Terkait dengan penguatan SDM di sekolah, adanya platform komunitas belajar yang strategis di daerah (kab/kota) dalam hal ini MGMP dan MKKS. Dalam pelaksanaannya ada intervensi dari pusat, dinas pendidikan, pemda. Penyediaan fasilitas diklat peningkatan kompetensi tenaga pendidikan melalui intervensi GTK Pusat dan Pemda yang harus mulai menganggarkan tentang peningkatan kompetensi tenaga pendidikan melalui anggaran daerah.
Pembelajaran dengan paradigma baru, sekolah penggerak adalah sekolah yang diinisiasi untuk mulai menerapkan kurikulum dengan paradigma baru. Secara kelembagaan penyusunannya konsep kurikulum dimulai dari pusat oleh Badan Standar Kurikulum dan Asesmen Pendidikan (BSKAP), pada tataran implementasinya melalui pelatihan kepada sekolah ditangani oleh GTK Pusat, dan ketika sekolah sudah mulai mengimplementasikan maka harus ada pendampingan implementasinya oleh tenaga ahli yang dibiayai oleh kementerian. Kegiatan pendampingan juga dibantu oleh unit lain di Pusat yaitu UPT di bawah Paud Dikdasmen seperti LPMP.
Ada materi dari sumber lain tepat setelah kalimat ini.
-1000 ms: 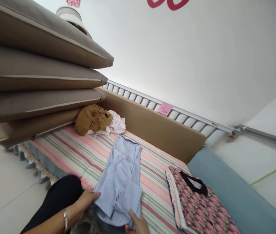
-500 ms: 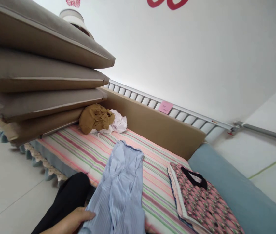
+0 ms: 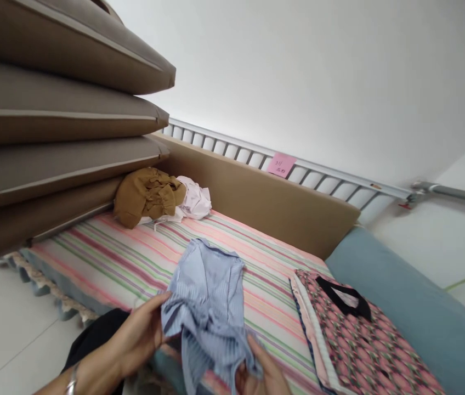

Paradigm baru dalam manajemen pendidikan, ada intervensi terkait perencanaan berbasis data dimana seluruh sekolah akan menerima profil dan raport pendidikan. Sekolah penggerak telah mengimplementasikan terlebih dahulu karena merupakan sekolah-sekolah piloting. Perencanaan berbasis data, meliputi (1) melakukan identifikasi kebutuhan pendampingan berdasarkan profil dan rapor pendidikan melalui intervensi oleh pusat (Paud dasmen, UPT, dan daerah), (2) melakukan pendampingan atau advokasi kepada daerah dalam menyusun perencanaan berbasis data sehingga program-program kegiatan yang dibuat daerah menjawab persoalan yang masih terjadi sebagai hasil refleksi dari identifikasi profil dan rapor pendidikan.